Records to process section start
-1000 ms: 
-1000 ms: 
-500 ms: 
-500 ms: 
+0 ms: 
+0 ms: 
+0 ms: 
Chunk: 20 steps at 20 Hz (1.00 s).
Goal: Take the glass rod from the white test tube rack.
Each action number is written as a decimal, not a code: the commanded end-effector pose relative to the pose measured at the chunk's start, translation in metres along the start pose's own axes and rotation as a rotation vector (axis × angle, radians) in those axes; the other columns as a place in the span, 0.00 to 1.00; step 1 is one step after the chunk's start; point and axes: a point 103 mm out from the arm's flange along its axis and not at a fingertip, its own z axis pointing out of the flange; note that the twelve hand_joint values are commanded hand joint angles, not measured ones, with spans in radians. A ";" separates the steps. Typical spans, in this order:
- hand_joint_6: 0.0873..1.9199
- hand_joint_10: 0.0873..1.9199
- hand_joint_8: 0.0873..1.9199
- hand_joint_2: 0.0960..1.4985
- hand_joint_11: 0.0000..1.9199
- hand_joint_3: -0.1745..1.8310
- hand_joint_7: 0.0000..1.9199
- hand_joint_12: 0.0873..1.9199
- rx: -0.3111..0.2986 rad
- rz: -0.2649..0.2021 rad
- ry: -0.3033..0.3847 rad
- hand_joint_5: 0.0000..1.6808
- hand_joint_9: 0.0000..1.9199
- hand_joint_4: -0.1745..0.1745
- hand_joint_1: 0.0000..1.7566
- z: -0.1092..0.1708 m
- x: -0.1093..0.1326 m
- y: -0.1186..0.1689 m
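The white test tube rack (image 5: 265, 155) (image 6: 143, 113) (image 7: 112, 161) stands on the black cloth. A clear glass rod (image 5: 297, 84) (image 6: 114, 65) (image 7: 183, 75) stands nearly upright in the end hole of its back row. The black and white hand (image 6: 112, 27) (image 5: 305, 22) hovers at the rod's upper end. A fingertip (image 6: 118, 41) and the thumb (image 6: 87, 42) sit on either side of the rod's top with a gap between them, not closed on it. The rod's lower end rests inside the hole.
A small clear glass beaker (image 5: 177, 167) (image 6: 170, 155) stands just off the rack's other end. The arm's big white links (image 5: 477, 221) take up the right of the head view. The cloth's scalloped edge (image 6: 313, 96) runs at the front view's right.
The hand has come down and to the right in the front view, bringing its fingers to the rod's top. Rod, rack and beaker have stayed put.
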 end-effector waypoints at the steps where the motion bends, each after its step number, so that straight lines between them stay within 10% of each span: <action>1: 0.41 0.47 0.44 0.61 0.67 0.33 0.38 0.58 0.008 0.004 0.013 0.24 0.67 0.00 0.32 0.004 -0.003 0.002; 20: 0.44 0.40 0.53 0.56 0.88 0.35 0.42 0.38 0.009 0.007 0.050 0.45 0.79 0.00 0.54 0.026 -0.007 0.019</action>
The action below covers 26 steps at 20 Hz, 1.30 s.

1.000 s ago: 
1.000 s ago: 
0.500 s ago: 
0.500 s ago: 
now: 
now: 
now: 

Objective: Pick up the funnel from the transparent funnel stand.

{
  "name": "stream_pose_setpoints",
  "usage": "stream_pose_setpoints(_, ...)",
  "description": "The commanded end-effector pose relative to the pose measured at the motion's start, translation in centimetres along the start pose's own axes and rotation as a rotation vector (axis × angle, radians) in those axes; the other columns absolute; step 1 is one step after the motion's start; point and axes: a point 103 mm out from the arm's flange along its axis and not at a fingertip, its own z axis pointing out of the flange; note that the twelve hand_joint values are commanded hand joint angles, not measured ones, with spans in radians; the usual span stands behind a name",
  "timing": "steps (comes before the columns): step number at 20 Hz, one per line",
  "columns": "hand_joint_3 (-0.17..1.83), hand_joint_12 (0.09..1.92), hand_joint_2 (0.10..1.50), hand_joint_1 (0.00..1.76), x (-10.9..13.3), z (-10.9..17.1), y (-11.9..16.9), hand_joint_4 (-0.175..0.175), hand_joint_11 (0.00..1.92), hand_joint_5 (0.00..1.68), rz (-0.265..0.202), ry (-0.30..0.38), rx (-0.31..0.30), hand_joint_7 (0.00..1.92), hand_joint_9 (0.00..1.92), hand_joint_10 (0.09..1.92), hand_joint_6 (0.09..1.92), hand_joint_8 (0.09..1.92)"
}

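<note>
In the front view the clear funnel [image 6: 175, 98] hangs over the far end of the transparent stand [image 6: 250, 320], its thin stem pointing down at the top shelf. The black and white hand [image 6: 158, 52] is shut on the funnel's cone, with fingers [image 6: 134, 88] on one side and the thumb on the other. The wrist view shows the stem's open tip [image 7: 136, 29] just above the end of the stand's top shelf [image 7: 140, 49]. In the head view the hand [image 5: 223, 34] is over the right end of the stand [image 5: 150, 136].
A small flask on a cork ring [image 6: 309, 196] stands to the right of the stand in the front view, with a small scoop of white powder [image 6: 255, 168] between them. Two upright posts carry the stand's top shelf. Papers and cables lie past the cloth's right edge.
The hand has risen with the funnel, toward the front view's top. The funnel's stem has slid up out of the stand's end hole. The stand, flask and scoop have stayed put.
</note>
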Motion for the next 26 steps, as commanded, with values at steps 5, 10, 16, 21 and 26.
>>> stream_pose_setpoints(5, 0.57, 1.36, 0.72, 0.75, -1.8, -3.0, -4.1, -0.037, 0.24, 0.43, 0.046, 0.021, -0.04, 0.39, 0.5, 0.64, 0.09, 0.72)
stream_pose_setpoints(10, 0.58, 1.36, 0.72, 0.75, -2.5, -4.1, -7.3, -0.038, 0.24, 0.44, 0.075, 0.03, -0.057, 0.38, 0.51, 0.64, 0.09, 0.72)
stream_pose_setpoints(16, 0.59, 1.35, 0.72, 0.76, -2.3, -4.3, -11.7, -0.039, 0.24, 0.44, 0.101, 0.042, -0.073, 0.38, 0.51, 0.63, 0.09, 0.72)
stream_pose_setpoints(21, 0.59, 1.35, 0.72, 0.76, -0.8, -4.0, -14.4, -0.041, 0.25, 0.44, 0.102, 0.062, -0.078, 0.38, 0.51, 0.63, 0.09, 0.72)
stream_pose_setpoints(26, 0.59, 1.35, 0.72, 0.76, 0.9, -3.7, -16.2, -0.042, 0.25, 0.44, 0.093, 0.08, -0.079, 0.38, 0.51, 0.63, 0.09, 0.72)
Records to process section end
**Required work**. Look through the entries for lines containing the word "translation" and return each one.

**Expected answer**.
Each action number is written as a decimal, not a code: the commanded end-effector pose relative to the pose measured at the chunk's start, translation in metres along the start pose's own axes and rotation as a rotation vector (axis × angle, radians) in those axes; the other columns as a place in the span, 0.00 to 1.00; step 1 is one step after the chunk's start; point and axes: a point 103 mm out from the arm's flange along its axis and not at a fingertip, its own z axis pointing out of the flange; note that the twelve hand_joint values are commanded hand joint angles, not measured ones, with spans in radians. A ";" separates the steps. Typical spans, in this order:
  "description": "The commanded end-effector pose relative to the pose measured at the motion's start, translation in centimetres along the start pose's own axes and rotation as a rotation vector (axis × angle, radians) in those axes; the other columns absolute; step 1 is one step after the motion's start; point and axes: a point 103 mm out from the arm's flange along its axis and not at a fingertip, its own z axis pointing out of the flange; note that the twelve hand_joint values are commanded hand joint angles, not measured ones, with spans in radians; the usual span stands behind a name",

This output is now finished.